Filter the entries below, keeping only lines with "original".

- _Provided data_
--- START ---
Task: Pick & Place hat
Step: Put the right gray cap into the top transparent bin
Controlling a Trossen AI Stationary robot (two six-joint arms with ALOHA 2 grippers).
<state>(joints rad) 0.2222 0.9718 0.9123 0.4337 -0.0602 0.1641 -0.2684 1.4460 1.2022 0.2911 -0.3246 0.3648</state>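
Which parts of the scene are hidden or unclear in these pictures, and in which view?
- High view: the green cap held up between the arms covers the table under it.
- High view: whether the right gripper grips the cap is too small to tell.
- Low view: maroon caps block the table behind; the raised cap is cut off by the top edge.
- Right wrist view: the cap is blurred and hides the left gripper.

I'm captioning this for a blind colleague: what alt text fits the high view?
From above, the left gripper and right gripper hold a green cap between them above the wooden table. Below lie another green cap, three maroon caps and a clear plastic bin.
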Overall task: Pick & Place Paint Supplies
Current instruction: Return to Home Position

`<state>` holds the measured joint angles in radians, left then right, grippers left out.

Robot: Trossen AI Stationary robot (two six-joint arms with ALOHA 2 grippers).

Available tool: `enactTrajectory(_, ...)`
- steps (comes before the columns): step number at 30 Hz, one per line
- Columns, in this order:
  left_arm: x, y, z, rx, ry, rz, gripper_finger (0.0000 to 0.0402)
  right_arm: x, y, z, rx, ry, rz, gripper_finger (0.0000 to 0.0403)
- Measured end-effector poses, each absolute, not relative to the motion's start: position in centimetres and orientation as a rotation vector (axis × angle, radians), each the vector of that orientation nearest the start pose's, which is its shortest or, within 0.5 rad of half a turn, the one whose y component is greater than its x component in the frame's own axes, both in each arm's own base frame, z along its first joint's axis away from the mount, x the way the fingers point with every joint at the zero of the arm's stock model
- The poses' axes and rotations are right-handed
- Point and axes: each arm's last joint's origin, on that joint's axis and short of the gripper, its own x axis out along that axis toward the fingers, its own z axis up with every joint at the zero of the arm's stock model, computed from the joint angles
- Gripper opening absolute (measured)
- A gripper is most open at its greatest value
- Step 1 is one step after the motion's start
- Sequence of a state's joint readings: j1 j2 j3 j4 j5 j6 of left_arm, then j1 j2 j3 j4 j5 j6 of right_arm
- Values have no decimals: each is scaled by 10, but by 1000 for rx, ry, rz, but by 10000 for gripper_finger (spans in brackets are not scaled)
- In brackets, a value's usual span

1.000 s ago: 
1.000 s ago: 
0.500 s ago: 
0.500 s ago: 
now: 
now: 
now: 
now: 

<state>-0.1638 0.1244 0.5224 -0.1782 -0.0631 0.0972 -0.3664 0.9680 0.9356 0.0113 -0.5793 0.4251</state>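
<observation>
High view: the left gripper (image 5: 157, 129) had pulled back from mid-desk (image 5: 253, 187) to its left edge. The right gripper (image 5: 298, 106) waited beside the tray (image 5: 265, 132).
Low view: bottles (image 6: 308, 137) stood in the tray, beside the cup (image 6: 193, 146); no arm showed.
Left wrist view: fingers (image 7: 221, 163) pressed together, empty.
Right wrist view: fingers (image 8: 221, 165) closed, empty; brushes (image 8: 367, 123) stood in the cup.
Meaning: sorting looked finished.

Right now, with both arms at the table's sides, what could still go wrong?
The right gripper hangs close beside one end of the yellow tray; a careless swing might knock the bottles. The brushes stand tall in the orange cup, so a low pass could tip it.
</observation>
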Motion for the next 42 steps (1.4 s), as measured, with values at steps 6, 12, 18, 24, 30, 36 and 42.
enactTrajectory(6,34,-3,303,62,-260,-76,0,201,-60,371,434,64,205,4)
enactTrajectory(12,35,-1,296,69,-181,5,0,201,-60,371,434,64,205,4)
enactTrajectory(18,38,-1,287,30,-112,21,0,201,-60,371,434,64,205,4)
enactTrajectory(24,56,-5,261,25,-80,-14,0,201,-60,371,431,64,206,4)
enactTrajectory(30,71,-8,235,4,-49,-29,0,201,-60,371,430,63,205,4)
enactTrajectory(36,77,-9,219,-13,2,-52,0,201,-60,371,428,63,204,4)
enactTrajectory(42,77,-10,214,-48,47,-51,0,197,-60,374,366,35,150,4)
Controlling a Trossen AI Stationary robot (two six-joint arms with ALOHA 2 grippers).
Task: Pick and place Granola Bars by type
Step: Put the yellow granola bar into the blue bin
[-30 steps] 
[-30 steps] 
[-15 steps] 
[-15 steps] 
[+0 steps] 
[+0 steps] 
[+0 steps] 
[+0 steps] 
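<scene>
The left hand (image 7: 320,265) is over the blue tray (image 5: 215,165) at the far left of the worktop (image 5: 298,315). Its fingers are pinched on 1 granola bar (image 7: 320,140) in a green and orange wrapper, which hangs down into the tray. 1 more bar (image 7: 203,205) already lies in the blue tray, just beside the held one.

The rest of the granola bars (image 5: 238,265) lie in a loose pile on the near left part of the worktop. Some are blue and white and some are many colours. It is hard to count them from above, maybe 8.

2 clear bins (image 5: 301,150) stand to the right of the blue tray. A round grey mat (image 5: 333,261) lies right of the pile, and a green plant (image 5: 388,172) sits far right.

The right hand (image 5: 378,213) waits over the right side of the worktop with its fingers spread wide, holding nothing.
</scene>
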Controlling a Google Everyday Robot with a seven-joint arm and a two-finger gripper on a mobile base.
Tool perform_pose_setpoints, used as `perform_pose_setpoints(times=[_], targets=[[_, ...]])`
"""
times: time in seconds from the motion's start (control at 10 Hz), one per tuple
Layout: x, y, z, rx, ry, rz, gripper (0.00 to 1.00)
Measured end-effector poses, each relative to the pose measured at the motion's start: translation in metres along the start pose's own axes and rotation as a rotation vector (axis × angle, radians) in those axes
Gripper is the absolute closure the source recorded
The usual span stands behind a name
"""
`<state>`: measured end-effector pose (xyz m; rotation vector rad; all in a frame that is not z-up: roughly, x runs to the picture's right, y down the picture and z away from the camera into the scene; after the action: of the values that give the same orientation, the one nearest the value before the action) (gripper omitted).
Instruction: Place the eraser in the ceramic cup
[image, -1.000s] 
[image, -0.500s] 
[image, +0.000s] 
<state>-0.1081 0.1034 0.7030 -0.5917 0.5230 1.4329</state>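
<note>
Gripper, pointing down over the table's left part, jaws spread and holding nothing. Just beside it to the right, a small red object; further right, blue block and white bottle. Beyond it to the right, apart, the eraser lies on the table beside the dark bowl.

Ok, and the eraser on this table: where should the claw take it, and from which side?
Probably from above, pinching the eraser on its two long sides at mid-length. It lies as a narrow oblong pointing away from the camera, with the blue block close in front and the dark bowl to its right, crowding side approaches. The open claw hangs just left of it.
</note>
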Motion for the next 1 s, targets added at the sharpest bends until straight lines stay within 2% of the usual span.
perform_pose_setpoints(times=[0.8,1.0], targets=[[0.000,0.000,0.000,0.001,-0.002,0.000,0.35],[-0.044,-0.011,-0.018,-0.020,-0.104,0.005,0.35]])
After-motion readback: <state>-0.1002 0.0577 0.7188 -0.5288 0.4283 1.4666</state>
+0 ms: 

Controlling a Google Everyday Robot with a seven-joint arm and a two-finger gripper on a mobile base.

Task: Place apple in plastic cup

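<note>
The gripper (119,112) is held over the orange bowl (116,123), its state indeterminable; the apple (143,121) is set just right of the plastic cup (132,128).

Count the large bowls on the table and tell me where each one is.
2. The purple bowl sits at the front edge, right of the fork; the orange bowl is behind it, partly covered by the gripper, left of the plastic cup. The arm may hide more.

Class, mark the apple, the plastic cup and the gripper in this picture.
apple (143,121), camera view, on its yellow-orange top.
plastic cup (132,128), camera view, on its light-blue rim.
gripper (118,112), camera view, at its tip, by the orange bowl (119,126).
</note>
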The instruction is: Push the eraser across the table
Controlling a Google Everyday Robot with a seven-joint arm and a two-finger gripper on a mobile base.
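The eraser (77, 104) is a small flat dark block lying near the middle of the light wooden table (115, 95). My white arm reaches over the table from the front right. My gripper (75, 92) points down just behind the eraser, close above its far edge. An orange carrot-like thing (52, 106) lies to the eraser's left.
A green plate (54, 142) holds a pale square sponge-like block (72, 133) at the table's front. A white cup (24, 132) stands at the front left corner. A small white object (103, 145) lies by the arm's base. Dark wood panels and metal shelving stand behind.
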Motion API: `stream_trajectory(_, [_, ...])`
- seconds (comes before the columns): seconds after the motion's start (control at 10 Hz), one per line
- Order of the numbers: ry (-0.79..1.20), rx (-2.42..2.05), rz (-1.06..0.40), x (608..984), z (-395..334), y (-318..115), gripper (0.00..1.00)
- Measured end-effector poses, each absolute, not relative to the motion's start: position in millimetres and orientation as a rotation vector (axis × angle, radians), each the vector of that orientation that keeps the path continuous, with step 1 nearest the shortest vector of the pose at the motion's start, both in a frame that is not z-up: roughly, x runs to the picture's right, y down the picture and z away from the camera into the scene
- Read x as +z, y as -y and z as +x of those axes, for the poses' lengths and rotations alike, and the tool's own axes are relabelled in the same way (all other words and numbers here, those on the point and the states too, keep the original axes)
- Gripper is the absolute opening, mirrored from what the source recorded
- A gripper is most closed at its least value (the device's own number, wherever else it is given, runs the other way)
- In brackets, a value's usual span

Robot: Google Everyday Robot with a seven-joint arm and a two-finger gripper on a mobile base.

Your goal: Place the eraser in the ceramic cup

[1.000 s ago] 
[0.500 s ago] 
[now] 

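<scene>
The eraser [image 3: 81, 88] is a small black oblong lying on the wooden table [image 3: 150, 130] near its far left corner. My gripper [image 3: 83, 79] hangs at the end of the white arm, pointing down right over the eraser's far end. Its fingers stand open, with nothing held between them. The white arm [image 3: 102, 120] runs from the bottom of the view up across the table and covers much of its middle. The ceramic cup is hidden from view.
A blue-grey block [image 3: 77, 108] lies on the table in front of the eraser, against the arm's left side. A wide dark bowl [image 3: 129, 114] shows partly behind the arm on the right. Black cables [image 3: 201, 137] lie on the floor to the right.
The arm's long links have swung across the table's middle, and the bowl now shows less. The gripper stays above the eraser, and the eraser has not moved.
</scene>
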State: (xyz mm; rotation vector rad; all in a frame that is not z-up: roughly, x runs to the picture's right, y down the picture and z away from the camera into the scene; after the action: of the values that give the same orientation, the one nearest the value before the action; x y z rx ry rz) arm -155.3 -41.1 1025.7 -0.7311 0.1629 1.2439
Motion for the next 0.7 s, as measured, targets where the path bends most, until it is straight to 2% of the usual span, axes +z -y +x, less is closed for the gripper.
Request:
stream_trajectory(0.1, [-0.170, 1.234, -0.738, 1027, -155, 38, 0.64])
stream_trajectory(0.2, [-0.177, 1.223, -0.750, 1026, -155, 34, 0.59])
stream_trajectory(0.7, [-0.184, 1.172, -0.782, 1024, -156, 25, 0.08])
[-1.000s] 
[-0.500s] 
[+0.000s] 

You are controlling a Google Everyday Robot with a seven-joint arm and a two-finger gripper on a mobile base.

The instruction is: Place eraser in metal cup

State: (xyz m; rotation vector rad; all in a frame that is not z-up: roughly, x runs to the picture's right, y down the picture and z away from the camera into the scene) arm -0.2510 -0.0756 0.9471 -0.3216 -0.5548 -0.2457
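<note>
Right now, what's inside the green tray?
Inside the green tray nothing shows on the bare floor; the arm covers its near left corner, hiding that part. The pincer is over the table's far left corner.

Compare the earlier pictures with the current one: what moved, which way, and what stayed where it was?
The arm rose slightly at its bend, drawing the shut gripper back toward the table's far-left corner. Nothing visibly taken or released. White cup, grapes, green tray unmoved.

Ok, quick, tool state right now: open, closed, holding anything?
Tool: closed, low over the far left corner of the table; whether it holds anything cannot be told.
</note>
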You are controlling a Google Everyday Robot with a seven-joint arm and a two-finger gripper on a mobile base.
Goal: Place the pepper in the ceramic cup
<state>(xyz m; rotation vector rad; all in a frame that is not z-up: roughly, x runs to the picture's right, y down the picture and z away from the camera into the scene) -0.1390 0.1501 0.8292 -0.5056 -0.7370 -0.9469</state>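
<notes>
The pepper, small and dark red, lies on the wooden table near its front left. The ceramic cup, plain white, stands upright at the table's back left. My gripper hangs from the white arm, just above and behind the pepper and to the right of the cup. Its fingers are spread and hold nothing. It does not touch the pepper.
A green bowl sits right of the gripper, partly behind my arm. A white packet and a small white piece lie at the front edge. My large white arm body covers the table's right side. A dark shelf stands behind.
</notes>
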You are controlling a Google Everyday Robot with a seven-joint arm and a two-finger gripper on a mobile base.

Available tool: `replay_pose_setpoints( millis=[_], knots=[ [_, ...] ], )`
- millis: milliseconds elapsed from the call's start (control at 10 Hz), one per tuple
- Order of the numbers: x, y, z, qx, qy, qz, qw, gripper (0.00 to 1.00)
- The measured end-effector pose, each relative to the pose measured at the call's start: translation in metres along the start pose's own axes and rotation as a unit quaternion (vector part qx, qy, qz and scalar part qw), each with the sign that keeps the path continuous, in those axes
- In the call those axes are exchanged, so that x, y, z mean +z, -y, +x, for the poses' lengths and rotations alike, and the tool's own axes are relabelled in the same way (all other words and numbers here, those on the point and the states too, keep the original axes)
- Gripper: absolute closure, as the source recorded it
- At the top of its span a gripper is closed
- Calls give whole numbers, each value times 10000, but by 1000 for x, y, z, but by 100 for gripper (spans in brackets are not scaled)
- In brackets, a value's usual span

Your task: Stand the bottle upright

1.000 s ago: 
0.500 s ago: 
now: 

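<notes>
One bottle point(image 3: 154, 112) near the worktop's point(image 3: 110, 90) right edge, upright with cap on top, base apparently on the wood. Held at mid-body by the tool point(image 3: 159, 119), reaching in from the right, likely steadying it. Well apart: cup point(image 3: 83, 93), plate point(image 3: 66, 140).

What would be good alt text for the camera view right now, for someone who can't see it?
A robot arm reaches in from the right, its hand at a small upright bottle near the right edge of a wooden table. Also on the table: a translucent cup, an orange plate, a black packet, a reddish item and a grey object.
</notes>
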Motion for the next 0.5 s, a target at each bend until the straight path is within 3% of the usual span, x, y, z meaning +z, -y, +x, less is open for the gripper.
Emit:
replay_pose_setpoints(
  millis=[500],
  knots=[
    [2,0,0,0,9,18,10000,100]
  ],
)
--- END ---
- _Response_
- Read x as +z, y as -y and z as +x of those axes, for the poses' lengths and rotations alike, and the tool's own axes are relabelled in the same way (all other words and numbers here, those on the point and the states too, keep the original axes)
- In the call those axes are exchanged, so that x, y, z mean +z, -y, +x, for the poses' lengths and rotations alike, and the tool's own axes are relabelled in the same way (all other words and numbers here, those on the point and the states too, keep the original axes)

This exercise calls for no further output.